A complete version of the film had been considered lost for years.  A digitally restored and  reconstructed version premièred on 17 September 2011.  The restored film includes the original music by composer Eduard Künneke that had been commissioned for the film by Lubitsch.

Lubitsch is thought to have made The Loves of Pharaoh to show Hollywood that he could make an epic. The Loves of Pharaoh was his last German feature before he migrated to Hollywood in 1923.

Restoration
The restoration was done by Thomas Bakels of Munich-based Alpha Omega GmbH, the company that did the digital 2001 and 2010 restorations on Fritz Lang's 1927 Metropolis. Bakels spent five years on the digital restoration; the Munich Film Museum did the reconstruction. The complete version of The Loves of Pharaoh had been lost, so restoration had to be done from parts of the film that had been found in various countries. The largest part came from a 35mm tinted nitrate print the German Federal Archives had acquired from a film archive in Russia in the 1970s. The Russian footage lasted only 55 minutes and was missing all the scenes dealing with love and emotion. This version revolved around the massive combat sequences. The restoration extended the Russian version with footage from an Italian nitrate print of Pharaoh that the George Eastman House in Rochester, New York, had acquired in 1998. The Italian print had been fragmented but contained the missing love scenes. To this was added other footage, and the title cards, which had turned up during the Munich Film Museum's restoration work on another movie. According to the introduction of the restoration, about  of the original  of film is still missing.

Plot
Pharaoh Amenes (Emil Jannings) receives glad tidings: King Samlak of Ethiopia proposes an alliance, to be cemented by the marriage of Amenes to Samlak's daughter, Makeda. Sothis, Amenes's master builder, reports there has been an accident at the construction site of the treasury and begs for more time for his workers' sake, but Amenes is unmoved.

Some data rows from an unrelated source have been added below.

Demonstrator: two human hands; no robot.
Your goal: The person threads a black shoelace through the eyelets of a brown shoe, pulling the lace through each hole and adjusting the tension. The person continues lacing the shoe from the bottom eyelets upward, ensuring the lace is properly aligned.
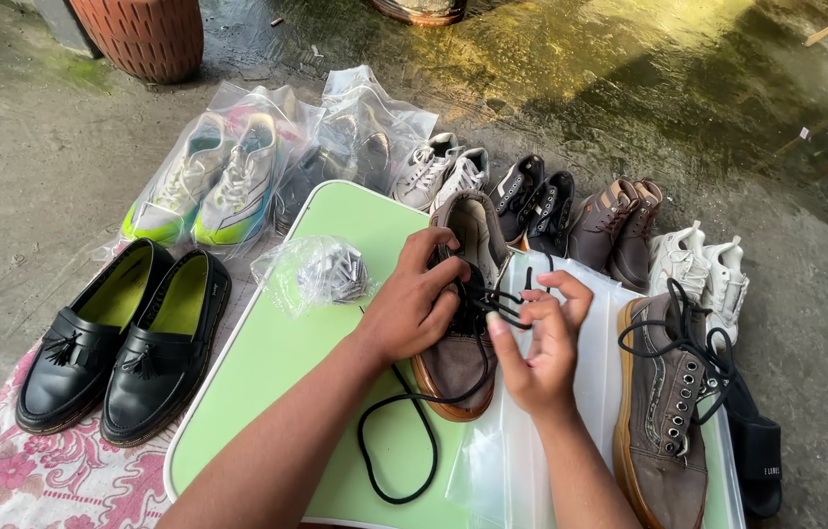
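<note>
With the brown shoe point(463, 323) at table centre pinned by the left hand point(414, 309), the right hand point(541, 343) at three o'clock pinches its black lace point(404, 431); best keep tension even per eyelet

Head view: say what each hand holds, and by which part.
The left hand grips the brown shoe across its lacing area. The right hand pinches the black shoelace near the eyelets; the rest trails onto the green table.
</note>
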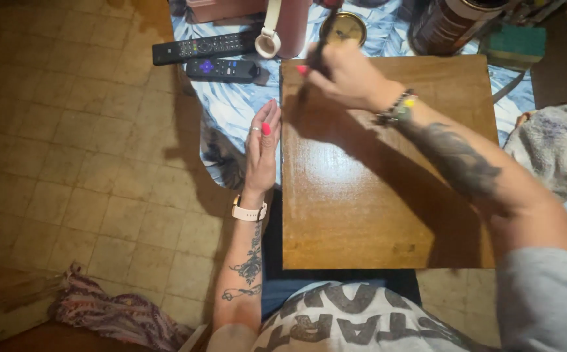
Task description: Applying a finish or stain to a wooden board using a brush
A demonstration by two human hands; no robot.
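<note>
A glossy brown wooden board (375,195) lies in front of me on a table with a blue leaf-patterned cloth (231,107). My left hand (261,146) rests flat and open against the board's left edge, fingers pointing away from me. Near the board's far left corner, my right hand (345,75) is closed on a thin dark brush handle (321,49) that reaches down to the wood. An open round tin (343,27) sits just beyond that corner.
Two black remote controls (205,47) (222,68) lie on the cloth at the far left, next to white headphones (269,32). A dark can (450,23) and a green sponge (517,42) stand at the back right. A grey rag (554,146) lies right. Tiled floor (81,143) lies left.
</note>
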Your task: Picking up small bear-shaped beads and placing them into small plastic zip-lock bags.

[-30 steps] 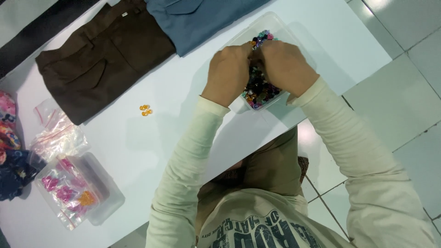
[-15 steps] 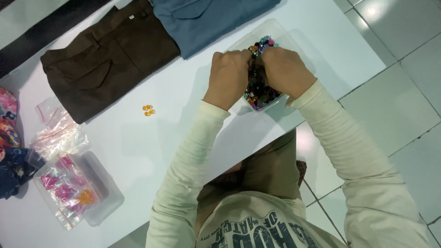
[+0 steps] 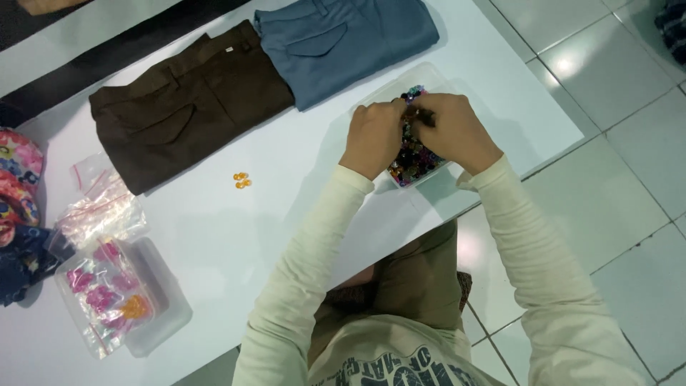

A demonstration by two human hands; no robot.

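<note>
- Over the clear tray (image 3: pixel 371 96) of mixed beads (image 3: pixel 413 156) at the surface's (image 3: pixel 300 207) right edge, my left hand (image 3: pixel 374 136) and right hand (image 3: pixel 451 130) pinch narrowly; I cannot tell what they hold.
- Risk, I judge: nudging the tray off that edge would spill the beads.

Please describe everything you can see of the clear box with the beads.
The box is clear plastic, shallow, with rounded corners and no lid on it. It lies flat on the white table near its right edge, just below the blue trousers. Small mixed-colour beads, many dark, fill it. The left hand and right hand rest over it, hiding its middle.
</note>
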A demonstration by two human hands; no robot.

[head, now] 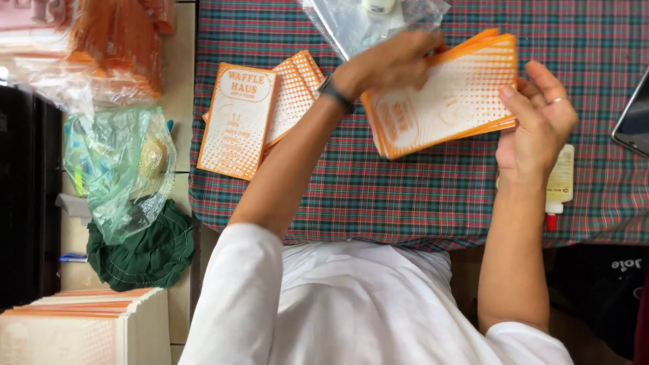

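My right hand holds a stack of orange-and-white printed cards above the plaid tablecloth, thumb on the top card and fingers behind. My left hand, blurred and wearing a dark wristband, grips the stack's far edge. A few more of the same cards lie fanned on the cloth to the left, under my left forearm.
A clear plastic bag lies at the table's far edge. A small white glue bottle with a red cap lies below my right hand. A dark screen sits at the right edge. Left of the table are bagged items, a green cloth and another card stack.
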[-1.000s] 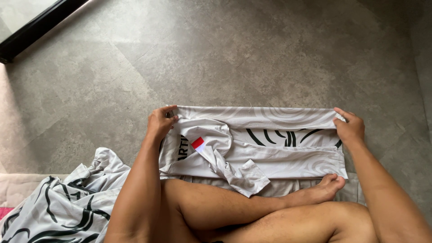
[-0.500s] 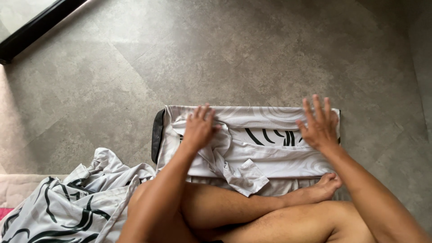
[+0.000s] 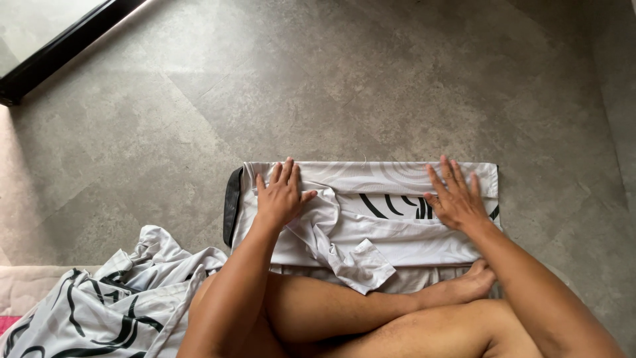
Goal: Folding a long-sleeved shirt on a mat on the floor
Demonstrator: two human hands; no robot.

As Samlak and Makeda trek to Amenes, Ramphis, the son of Sothis, spots Makeda's despised Greek slave, Theonis. Entranced, he takes her home with him. When Ramphis tries to kiss Theonis, she playfully runs away toward the treasury, unaware that the penalty to approach the place is death. Ramphis chases after her, but they are caught and brought before Amenes.

Pharaoh sentences them both to be executed at dawn. Theonis throws herself at his feet and begs him to spare Ramphis, as it was all her fault. Amenes immediately falls under her spell. He offers to let Ramphis live in return for her. Theonis rejects him, but seeing Ramphis about to be crushed underneath a gigantic stone slab, she gives in. Amenes commutes Ramphis's sentence to a life working in the quarries; the prisoner is told that Theonis has been executed.

Amenes decides to make Theonis his queen, mortally offending King Samlak. Samlak raises his army and invades the country. Meanwhile, Ramphis triggers a rebellion at the quarry when he goes to the aid of a stricken fellow prisoner. He escapes in the confusion when the news of the invasion breaks.

Back in Amenes's city, Pharaoh prepares to lead out his army. Before he leaves, however, he demands that Theonis swear an oath not to take another man if he is killed in battle. When she refuses, he orders that she be sealed within the treasury. He has Sothis show him the secret entrance to the treasury, then has the builder blinded.

Samlak launches a surprise attack on Amenes's camp, routing the defenders. He personally shoots an arrow into the back of Amenes, causing him to fall from his fleeing chariot. Before he succumbs, Amenes asks Samlak not to harm Theonis.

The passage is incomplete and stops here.